↓

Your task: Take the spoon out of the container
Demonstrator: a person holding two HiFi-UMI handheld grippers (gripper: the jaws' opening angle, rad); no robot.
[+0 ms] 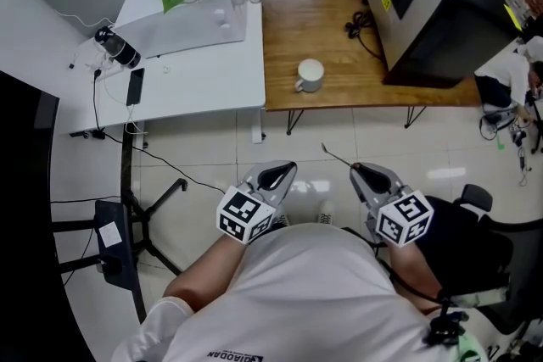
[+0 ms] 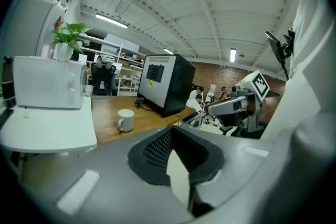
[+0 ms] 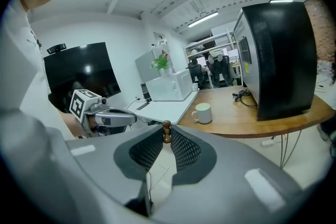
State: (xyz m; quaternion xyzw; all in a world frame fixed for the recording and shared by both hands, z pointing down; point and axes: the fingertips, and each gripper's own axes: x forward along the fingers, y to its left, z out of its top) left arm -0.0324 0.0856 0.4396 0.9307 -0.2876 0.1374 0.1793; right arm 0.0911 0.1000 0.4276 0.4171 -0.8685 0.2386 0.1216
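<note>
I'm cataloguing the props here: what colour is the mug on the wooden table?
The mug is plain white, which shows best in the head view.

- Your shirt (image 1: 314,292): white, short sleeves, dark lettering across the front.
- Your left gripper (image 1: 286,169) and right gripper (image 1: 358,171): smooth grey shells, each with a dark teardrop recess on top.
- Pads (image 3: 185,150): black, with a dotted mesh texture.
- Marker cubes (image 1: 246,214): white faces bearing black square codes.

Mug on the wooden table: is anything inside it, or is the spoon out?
Nothing sticks up above the rim of the mug in any view; its inside is too small to make out. The spoon is out, clamped by its handle in the right gripper.
</note>
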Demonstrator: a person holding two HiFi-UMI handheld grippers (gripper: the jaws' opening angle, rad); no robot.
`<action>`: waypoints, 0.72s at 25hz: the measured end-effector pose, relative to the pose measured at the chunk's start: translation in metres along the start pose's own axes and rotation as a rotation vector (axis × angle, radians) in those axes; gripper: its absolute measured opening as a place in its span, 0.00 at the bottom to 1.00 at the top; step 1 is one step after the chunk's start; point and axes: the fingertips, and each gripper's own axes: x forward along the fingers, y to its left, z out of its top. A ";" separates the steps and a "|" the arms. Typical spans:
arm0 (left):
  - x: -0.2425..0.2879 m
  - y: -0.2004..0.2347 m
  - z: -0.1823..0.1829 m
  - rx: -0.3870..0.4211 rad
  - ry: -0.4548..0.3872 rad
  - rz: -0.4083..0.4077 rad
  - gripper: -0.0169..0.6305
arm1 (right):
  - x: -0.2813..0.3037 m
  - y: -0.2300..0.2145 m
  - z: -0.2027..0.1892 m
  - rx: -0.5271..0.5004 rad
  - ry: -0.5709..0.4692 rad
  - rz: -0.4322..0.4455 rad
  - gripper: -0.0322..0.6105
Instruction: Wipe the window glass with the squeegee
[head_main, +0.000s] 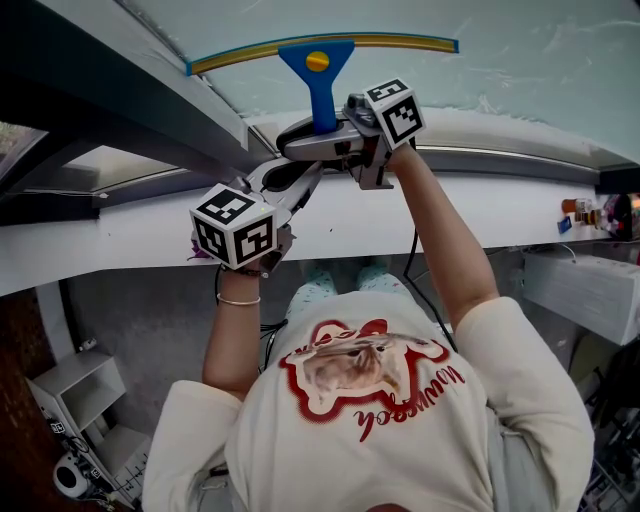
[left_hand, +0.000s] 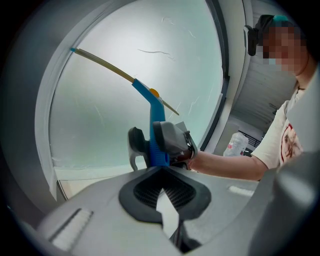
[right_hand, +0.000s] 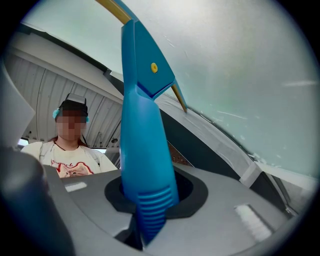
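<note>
Window glass (head_main: 540, 70) fills top of head view, sloping above white sill (head_main: 500, 215). Squeegee (head_main: 320, 60) upper centre, blade flat on glass, likely mid-stroke; handle hangs down for pulling. Right gripper (right_hand: 150, 202) pinches blue handle near ribbed end, probably to steer blade. Left gripper (left_hand: 162, 192) just below-left, jaws pressed together, nothing between; seemingly idle. Open shelf box (head_main: 75, 385) lower left, contents unclear.

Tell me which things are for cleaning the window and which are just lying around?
For the job:
squeegee
window glass
right gripper, holding the squeegee's blue handle

Just lying about:
bottle
grey shelf unit
small items on the ledge
</note>
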 end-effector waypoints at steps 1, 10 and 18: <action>0.000 0.000 -0.002 -0.003 0.003 -0.001 0.04 | 0.000 -0.001 -0.002 0.003 0.002 -0.001 0.20; 0.006 0.009 -0.021 -0.041 0.037 -0.005 0.04 | -0.006 -0.015 -0.017 0.039 -0.011 0.003 0.22; 0.014 0.017 -0.037 -0.071 0.074 -0.006 0.04 | -0.013 -0.029 -0.030 0.079 -0.025 0.005 0.23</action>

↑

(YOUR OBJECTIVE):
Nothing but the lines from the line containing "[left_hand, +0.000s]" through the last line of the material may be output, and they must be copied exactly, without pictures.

(RESPONSE TO THE EXERCISE):
[left_hand, +0.000s] 
[right_hand, +0.000s] 
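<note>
Window glass (head_main: 540, 70) fills top of head view, sloping above white sill (head_main: 500, 215). Squeegee (head_main: 320, 60) upper centre, blade flat on glass, likely mid-stroke; handle hangs down for pulling. Right gripper (right_hand: 150, 202) pinches blue handle near ribbed end, probably to steer blade. Left gripper (left_hand: 162, 192) just below-left, jaws pressed together, nothing between; seemingly idle. Open shelf box (head_main: 75, 385) lower left, contents unclear.

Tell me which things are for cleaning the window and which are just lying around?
For the job:
squeegee
window glass
right gripper, holding the squeegee's blue handle

Just lying about:
bottle
grey shelf unit
small items on the ledge
</note>
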 end-effector waypoints at steps 1, 10 and 18: <action>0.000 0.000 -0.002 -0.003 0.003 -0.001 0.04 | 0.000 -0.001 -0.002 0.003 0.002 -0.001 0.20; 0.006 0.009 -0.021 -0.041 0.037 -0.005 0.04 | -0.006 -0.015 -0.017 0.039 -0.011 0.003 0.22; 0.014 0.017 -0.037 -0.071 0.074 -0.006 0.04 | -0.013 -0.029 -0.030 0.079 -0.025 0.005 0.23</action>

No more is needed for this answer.